C’était serré dans le temps mais super gratifiant une fois qu’on est arrivés aux présentations. Comme notre laboratoire de cégep n’était pas équipé pour étudier des sorbets, on a dû fabriquer notre instrumentation et développer nos propres protocoles. C’était beaucoup plus parlant que les cours magistraux. Rien ne fonctionnait comme on l’imaginait et notre méthodologie était si bizarre que personne dans le département ne pouvait nous aider. Trouver des solutions (toujours de plus en plus farfelus) à ces problèmes était sans doute ce que j’ai le plus apprécié du processus.

Lors des présentations, les autres étudiants parlaient de phtalates, de bactéries qui dégradent le méthylmercure… Moi j’étais là en train de réviser des diapositives sur les sorbets. Les juges n’ont pas posé de questions à la fin de notre présentation, mais on se doutait qu’ils se demandaient ce qu’on faisait là. On avait de la misère à croire qu’ils voulaient qu’on présente au concours national.

On n’a pas vraiment eu de repos après ça. Chaque version du concours avait une formule un peu différent qui demandait une nouvelle présentation ou nouvelle affiche. Le concours international était particulièrement surprenant : on nous a avertis quelques heures avant la présentation que nous donnerons des présentations de cinq minutes individuellement à chaque juge plutôt. Les étudiantes australiennes et moi avions plutôt préparé un PowerPoint avec un petit discours d’une quinzaine de minutes. Au final c’était beaucoup plus agréable et m’a permis d’ajuster le discours selon le juge, et les commentaires que j’ai reçus étaient généralement plus intéressants puisqu’ils parlaient plus précisément des aspects de notre recherche qui touchaient leur domaine.

Comment votre participation au DBSC vous a-t-elle aidé au-delà du secondaire? / How has your participation helped you beyond high school?

C’est le premier contact que j’ai eu avec le milieu de recherche et m’a confirmé que c’est bel et bien le genre de carrière que je souhaite poursuivre. Je me sens beaucoup plus â l’aise à présenter en milieu scientifique, et je suis beaucoup plus habile à vulgariser mes propos.

Décrivez l’aspect de votre participation au DBSC que vous avez préféré. / Describe your favourite aspect of participating in the SBCC.

C’était très certainement le développement de notre protocole. De tout mon parcours, c’est le seul moment où on a pu étudier un problème de façon multidisciplinaire. À titre d’exemple, on voulait quantifier la texture de notre sorbet. La méthode la plus courante consiste à faire un sondage, ce qui demande un échantillon nettement plus grand et diversifié que notre classe. Finalement, nous avons établi une méthodologie qui consiste à écraser un sorbet dosé d’électrolytes entre deux plaques, émulant ainsi comment on mange un sorbet. Une des plaques est recouverte d’électrodes dans lequel circule un signal qui nous renseigne sur la position du sorbet en fonction du temps. C’est une des rares fois qu’on a touché à de l’instrumentation au niveau de la mécanique et de l’électronique en incorporant des notions d’anatomie et de chimie.

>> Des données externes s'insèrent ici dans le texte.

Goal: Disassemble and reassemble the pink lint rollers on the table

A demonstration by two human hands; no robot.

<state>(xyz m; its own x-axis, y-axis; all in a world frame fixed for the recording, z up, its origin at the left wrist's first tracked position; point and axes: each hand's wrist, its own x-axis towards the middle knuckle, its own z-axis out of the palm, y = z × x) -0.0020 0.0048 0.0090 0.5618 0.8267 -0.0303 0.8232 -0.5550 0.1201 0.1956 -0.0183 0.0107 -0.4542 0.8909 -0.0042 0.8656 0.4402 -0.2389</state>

Quels conseils donneriez-vous aux participants de cette année? / What advice do you have for this year’s participants?

L’analyse statistique est très possiblement un des aspects les moins intéressants d’un projet, mais c’est absolument essentiel pour que le projet se tienne. C’est quelque chose qu’on néglige beaucoup dans le milieu scolaire, mais n’ayez pas peur de montrer vos incertitudes : elles sont généralement très bonnes. Un mauvais intervalle de confiance n’est pas une faiblesse en soit, mais une piste pour votre analyse.

Questionnez chaque étape de votre expérience. Pourquoi faites-vous une telle manipulation? Ce n’est jamais « parce que vous je l’ai lu » ou « parce que quelqu’un m’a dit de le faire comme ça ». Pensez aux mécanismes de chaque étape et vous connaitrez mieux les forces et limites de votre méthode.